The fact that Sex Panic! views itself as defending contemporary gay culture and Signorile and Rotello view themselves as critiquing it suggests to me that gay culture does equate promiscuity with liberation - an impression that is shared by most gay men I have spoken with about the issue. That's problematic. Personally, I resent the implication that gay men like myself - men who are quite "out" and active in the community - who seek committed, monogamous relationships are somehow less liberated than men who spend their free time cruising the streets of Chelsea or sucking cocks at Blow Buddies in San Francisco.
In a still very hostile world, I do believe that gay men must protect all of their safe spaces, including bathhouses. Moreover, I do believe that it's important that gay men have a sense of their past and its culture. I'd even say that it's important that we celebrate that past to some degree. In any event, our sexual culture and its history are worthy of respect. We have played an important role in teaching the world that sex can be so much more than merely inserting a penis in a vagina. We have helped spread the liberating idea that sex shouldn't only have to be about procreation or love. But we musn't forget that our lifestyles in the past were shaped by oppressive forces. Back then, anonymous sex wasn't a choice - for most, it was the only plausible possibility. But defending, indeed glorifying anonymous sex today only seems to preserve the closet.

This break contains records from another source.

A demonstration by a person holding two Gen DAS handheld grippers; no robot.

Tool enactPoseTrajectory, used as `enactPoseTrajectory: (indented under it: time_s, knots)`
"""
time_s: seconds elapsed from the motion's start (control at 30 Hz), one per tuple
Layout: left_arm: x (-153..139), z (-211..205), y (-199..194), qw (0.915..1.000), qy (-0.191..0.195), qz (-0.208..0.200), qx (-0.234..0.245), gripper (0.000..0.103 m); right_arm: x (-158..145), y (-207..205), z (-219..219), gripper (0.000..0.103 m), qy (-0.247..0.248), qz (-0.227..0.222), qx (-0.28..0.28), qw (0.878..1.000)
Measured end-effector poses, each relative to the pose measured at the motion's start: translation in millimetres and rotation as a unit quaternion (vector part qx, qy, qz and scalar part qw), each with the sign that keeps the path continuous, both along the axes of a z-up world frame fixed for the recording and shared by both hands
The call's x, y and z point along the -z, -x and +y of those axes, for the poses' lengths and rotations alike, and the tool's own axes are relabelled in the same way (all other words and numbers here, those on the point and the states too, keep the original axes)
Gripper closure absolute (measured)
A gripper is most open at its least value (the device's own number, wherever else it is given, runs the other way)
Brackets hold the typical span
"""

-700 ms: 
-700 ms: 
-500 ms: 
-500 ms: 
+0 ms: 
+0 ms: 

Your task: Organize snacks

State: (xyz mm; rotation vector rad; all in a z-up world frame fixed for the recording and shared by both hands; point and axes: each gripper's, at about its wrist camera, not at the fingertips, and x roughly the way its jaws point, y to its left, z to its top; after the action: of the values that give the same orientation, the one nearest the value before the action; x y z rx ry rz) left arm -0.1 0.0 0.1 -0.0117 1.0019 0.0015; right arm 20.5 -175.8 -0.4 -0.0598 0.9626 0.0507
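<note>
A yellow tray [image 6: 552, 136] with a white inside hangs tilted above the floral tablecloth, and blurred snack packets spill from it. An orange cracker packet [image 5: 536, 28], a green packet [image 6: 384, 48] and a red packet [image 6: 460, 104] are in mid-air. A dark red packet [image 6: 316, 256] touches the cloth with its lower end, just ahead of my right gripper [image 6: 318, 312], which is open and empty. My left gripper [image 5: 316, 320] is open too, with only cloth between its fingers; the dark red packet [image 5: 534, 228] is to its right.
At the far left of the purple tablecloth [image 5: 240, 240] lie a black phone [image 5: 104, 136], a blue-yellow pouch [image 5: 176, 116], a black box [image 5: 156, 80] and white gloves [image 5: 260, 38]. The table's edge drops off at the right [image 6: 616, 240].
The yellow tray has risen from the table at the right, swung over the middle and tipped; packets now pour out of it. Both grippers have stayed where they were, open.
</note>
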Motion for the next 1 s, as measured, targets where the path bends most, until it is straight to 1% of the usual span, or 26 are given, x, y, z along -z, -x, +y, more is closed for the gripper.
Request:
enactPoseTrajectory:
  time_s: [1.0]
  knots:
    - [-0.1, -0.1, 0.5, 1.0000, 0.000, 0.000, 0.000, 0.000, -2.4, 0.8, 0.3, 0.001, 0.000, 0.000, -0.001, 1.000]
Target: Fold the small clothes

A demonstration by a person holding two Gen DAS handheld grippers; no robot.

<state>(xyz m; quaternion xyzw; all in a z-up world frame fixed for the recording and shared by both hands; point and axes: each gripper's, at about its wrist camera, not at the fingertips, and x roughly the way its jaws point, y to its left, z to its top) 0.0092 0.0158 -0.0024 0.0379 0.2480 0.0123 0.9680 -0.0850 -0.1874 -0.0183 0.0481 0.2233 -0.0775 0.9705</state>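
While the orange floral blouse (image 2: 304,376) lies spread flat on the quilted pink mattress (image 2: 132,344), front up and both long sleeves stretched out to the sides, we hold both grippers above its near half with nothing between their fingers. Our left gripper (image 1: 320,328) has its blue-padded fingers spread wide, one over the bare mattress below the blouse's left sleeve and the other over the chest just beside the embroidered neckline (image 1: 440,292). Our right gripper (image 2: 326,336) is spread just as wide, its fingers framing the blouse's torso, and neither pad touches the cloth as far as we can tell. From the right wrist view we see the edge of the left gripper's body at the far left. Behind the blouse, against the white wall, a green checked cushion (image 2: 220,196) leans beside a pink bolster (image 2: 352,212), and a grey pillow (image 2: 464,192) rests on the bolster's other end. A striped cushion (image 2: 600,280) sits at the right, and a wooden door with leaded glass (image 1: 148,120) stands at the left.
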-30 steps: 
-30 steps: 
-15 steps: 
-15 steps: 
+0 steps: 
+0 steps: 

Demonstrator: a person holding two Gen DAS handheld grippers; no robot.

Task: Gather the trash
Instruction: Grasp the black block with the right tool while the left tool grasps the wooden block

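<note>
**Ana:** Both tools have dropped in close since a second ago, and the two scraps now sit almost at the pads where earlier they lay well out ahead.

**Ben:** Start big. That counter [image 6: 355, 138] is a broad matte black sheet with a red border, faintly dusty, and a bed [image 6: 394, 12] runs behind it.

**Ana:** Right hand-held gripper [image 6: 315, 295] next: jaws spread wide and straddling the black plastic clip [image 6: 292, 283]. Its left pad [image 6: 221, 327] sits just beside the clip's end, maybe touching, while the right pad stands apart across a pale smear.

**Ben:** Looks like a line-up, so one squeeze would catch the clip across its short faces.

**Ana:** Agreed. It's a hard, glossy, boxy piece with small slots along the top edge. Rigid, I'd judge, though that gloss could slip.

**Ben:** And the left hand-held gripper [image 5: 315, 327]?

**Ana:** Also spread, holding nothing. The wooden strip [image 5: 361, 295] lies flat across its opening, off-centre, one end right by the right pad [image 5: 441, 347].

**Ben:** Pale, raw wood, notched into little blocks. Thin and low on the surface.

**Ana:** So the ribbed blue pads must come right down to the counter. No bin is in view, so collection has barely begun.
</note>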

And it doesn't exactly help us in our battle to contain HIV. Again, although I don't think that the equation of promiscuity with liberation is the sole or even most important reason why HIV still infects between 30 and 50 percent of gay men in American cities today, it is still part of the problem. Sexual liberation helped us out quite a bit in the 60s and 70s and we helped it back. But it's a mistake to enforce that ideology among ourselves now. It dangerously conceals the fact that gay people are no more naturally prone to multi-partnerism than heterosexuals. And it is slowly killing us.